__Work instructions__
First find the line with "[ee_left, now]" in the entries below, then set down exactly every line through the line with "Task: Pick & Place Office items", that line included.

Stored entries
★ ★ ★

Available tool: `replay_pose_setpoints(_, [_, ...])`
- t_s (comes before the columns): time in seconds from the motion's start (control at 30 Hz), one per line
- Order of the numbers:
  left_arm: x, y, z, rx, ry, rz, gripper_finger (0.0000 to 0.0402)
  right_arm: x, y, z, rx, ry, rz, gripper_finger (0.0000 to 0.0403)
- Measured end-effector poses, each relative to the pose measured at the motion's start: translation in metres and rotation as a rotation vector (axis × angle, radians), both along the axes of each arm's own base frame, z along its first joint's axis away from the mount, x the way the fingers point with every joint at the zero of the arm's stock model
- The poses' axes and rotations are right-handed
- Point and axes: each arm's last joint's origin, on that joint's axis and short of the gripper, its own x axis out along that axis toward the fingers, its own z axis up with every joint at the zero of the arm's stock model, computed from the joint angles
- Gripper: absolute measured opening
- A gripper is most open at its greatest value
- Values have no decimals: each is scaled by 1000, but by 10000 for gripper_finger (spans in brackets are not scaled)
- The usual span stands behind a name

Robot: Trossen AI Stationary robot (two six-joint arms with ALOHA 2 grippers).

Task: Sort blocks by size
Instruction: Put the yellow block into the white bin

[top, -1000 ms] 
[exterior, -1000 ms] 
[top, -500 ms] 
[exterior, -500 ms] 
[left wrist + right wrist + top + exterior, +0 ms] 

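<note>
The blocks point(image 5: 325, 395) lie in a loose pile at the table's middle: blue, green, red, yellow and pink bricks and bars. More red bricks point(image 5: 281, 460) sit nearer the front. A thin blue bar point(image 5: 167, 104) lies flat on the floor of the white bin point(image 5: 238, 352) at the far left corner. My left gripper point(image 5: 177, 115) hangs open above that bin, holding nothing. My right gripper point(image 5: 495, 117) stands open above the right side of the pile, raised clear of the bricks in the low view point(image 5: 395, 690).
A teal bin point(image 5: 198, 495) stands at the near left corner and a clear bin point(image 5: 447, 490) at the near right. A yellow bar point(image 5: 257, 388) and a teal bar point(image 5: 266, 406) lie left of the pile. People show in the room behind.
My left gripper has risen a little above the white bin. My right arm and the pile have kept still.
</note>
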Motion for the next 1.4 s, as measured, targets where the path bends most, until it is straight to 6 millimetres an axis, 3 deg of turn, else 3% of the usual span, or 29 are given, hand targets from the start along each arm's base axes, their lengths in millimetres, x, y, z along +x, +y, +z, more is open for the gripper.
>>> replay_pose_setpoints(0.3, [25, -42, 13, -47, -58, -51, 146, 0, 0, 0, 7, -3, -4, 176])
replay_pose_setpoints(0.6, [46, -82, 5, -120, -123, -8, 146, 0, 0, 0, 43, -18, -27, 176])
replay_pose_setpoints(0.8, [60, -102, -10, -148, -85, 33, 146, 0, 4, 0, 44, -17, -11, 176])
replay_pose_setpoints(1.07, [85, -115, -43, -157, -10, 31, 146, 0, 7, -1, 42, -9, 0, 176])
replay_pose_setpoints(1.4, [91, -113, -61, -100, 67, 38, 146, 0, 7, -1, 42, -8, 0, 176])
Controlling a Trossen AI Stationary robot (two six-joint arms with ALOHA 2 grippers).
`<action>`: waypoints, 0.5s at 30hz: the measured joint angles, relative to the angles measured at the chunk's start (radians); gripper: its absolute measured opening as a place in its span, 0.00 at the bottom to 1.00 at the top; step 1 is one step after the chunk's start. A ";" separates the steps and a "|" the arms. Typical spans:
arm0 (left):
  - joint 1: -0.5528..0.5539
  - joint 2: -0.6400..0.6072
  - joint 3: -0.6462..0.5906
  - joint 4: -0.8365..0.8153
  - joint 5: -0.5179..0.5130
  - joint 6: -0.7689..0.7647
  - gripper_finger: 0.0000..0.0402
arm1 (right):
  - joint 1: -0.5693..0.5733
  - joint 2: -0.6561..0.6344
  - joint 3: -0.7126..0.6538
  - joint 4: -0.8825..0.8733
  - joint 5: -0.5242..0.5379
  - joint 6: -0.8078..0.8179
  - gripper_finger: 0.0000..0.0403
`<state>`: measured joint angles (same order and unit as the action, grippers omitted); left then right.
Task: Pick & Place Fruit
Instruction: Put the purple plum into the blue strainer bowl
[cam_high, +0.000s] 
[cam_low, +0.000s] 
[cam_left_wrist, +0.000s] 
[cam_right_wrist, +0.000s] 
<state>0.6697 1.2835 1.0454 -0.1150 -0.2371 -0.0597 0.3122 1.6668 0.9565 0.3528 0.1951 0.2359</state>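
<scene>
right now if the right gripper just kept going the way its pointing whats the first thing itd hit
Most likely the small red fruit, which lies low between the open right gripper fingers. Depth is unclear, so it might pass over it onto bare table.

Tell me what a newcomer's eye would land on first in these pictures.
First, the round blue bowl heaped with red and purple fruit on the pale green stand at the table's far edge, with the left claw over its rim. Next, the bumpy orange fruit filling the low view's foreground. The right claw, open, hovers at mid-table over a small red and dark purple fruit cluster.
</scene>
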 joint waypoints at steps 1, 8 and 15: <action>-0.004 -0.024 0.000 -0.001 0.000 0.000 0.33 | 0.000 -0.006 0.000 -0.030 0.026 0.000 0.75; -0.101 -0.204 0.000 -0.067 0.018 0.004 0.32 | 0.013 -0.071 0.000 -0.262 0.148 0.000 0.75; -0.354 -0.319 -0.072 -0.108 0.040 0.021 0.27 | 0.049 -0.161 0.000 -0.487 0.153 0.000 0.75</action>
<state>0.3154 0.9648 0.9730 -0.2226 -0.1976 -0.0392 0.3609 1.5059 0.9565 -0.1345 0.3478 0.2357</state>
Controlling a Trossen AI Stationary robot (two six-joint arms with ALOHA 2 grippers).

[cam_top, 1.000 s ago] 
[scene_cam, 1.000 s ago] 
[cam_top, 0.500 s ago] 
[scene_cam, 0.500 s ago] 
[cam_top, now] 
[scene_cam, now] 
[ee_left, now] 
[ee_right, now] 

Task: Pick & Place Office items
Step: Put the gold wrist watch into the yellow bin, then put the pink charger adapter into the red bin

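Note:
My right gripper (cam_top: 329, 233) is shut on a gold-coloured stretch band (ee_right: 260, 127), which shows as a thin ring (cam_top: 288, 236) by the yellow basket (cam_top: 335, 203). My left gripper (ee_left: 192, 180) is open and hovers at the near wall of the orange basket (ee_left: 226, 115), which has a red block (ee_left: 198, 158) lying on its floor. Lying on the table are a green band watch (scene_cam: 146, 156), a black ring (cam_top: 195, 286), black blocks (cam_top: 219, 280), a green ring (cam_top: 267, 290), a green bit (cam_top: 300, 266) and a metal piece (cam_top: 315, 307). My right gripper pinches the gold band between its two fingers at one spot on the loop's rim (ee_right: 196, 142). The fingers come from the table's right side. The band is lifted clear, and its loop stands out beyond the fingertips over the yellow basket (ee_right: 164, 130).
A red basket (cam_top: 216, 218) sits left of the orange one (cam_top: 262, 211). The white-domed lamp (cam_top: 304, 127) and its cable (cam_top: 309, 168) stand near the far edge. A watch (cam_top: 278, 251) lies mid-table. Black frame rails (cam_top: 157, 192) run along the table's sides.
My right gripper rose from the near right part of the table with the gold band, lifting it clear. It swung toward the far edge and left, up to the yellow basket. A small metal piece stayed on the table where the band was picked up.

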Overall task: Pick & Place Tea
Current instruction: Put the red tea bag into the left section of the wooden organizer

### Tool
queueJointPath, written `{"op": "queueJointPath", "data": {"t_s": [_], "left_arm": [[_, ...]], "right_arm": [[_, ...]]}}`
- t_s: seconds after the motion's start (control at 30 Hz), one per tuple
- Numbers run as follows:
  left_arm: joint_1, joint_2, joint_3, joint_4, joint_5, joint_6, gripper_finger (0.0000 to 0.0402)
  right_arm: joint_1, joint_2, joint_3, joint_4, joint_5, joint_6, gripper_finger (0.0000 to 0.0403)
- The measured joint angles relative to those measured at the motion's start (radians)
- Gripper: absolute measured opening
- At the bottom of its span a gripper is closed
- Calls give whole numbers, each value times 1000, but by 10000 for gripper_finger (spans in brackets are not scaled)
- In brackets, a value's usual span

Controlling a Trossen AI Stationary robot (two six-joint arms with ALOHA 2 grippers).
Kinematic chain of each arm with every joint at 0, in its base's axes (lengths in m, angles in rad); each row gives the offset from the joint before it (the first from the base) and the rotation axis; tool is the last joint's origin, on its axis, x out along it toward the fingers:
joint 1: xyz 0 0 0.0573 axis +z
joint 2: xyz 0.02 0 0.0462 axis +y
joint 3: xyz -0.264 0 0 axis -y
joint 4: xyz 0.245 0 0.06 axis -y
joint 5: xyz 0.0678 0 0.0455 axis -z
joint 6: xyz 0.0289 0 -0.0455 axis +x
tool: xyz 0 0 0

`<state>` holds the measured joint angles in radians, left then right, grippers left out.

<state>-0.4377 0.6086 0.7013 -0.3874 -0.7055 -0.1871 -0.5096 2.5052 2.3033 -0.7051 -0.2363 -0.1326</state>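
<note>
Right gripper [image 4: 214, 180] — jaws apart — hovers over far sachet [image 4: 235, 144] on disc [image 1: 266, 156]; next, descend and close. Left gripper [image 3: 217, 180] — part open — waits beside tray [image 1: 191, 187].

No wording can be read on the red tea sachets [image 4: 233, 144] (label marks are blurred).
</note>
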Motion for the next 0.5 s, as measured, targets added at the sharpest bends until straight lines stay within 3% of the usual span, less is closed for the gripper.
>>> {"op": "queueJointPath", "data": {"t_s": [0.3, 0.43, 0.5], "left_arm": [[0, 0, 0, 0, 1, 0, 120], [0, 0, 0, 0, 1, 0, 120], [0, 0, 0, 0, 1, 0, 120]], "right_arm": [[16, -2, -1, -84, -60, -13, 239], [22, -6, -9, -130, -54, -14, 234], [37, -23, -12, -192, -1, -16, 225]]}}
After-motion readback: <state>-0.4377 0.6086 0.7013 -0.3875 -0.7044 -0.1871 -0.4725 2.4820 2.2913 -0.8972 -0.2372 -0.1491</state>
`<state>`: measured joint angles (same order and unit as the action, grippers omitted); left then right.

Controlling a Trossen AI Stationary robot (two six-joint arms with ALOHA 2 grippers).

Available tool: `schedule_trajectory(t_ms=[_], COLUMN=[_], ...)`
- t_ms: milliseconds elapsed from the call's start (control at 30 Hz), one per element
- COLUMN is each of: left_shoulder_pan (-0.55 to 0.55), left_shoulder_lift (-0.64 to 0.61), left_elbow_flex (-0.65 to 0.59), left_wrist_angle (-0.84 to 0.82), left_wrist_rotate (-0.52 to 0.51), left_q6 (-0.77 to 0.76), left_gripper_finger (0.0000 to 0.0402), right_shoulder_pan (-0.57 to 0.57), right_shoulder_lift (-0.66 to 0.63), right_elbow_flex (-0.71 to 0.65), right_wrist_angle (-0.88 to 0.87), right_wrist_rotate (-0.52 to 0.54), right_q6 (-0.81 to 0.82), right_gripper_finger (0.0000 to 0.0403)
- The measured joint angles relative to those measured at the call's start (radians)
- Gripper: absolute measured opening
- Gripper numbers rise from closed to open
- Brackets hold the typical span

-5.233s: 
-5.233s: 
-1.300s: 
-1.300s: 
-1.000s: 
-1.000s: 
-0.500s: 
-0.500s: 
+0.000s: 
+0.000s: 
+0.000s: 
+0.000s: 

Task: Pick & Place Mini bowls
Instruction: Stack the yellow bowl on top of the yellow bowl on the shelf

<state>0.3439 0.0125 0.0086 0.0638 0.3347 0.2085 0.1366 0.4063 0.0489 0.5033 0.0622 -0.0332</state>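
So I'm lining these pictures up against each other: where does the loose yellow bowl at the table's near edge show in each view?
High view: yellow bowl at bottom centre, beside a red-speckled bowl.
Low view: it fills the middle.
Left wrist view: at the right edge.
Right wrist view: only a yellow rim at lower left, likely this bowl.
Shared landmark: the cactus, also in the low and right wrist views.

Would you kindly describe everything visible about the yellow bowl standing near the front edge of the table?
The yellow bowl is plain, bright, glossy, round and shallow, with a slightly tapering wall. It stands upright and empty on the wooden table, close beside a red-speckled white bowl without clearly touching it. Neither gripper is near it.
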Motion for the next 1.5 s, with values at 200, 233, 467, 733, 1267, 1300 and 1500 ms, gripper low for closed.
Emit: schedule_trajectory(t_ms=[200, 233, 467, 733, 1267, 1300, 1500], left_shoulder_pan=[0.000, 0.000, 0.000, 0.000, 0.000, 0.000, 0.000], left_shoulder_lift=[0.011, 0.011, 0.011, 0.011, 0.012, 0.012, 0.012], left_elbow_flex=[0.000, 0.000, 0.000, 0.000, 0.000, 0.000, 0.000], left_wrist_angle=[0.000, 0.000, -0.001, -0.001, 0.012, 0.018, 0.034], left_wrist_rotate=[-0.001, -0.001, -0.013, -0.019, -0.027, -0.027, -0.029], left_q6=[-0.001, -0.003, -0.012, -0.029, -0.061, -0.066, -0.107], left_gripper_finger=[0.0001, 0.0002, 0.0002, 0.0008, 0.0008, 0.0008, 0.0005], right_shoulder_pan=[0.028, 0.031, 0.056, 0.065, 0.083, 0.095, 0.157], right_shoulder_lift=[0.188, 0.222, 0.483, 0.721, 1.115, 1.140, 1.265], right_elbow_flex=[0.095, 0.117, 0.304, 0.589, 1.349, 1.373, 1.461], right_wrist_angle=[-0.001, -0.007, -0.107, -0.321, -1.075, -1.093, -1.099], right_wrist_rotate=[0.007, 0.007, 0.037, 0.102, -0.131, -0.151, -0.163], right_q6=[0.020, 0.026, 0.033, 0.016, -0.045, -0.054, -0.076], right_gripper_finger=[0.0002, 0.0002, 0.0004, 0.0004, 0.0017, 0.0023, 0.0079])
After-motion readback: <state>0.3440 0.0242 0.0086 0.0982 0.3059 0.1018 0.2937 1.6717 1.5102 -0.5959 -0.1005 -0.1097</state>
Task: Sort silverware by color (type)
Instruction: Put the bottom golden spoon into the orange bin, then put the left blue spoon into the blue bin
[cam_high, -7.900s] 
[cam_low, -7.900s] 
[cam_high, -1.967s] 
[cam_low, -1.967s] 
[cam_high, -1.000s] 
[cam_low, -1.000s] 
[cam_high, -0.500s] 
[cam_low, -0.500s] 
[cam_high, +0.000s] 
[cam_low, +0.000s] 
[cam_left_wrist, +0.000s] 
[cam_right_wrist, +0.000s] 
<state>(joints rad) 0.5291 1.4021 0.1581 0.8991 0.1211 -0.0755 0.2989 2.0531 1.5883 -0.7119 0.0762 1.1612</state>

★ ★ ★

__Exercise response__
[ee_left, now] 
[ee_right, now] 

Task: Pick & Place Office items

Nothing further is needed to complete this exercise.